*TASK DETAILS:*
Look through the listing for the word "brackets". Copy each line that has it.

*SUPPLIED DATA:*
::::

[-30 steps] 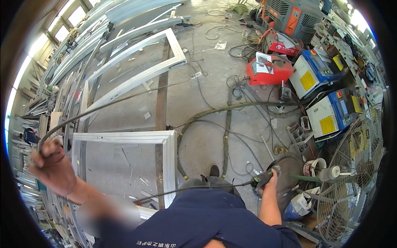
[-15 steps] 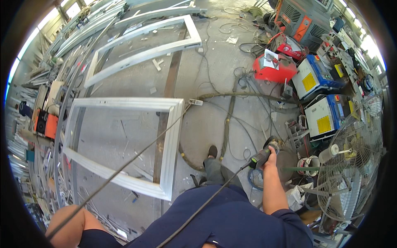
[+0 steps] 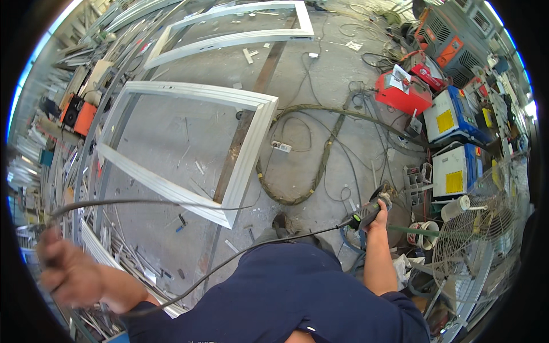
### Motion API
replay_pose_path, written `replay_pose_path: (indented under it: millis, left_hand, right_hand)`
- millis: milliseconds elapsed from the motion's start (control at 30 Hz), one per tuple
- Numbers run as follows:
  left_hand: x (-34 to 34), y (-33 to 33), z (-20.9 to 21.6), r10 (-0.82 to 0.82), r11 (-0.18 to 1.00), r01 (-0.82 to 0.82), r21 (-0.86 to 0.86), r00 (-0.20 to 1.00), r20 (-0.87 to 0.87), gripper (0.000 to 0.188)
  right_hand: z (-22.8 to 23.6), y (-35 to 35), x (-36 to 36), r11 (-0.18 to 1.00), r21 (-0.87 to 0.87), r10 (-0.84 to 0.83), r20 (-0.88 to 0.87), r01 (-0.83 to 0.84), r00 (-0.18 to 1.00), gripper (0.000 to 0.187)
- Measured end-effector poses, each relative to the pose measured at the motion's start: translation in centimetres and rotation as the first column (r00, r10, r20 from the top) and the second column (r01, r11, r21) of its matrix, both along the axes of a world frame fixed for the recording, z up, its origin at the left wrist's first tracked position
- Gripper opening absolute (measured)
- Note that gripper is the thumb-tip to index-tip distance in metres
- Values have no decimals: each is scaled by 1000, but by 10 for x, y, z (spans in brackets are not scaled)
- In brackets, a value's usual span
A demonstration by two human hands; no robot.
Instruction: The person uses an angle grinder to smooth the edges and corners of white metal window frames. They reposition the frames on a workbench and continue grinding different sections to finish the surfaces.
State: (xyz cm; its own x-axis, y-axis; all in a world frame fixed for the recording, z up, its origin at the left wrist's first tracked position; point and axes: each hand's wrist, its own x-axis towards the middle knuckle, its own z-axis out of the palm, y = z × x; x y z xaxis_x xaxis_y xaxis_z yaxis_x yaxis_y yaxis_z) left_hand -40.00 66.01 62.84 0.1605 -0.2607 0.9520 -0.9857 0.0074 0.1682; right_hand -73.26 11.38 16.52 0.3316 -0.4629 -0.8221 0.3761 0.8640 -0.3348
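Note:
My right hand (image 3: pixel 376 220) is closed around the body of an angle grinder (image 3: pixel 362 216), whose disc end points up and away from me. A dark power cable (image 3: pixel 269 243) runs from its rear across my front to the left. My left hand (image 3: pixel 77 279), smeared by motion, is raised at the far left. Its fingers look curled around the cable, which bends sharply there and heads back over the near white metal frame (image 3: pixel 243 166). That rectangular frame lies in front of me, left of centre. A white power strip (image 3: pixel 281 146) rests on the floor.
A second white frame (image 3: pixel 229 41) lies farther off. Metal lengths (image 3: pixel 74 91) crowd the left. A thick hose (image 3: pixel 291 200) and thin cables loop over the floor. Right stand a red machine (image 3: pixel 403 97), blue-and-white machines (image 3: pixel 449 171), a bucket (image 3: pixel 423 235) and a wire-guarded fan (image 3: pixel 472 234).
My left hand has come up into view at the far left. The cable stretch there has gone slack and bent. The power strip lies nearer. The view has shifted, and the grinder stays in my right hand.

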Motion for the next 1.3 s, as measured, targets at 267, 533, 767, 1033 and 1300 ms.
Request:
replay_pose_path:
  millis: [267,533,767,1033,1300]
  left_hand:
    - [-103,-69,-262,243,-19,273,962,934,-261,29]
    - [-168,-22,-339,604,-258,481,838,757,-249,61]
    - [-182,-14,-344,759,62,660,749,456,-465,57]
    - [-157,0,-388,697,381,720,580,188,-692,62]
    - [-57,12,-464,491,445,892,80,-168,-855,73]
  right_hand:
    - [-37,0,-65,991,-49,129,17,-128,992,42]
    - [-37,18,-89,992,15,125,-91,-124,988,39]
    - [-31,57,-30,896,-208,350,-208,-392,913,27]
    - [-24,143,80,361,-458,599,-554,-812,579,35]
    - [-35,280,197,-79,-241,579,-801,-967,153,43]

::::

*EXERCISE RESULT:*
- Values have no decimals: each is scaled by 1000, but by 10 for x, y, z (spans in brackets are not scaled)
- In brackets, a value's usual span

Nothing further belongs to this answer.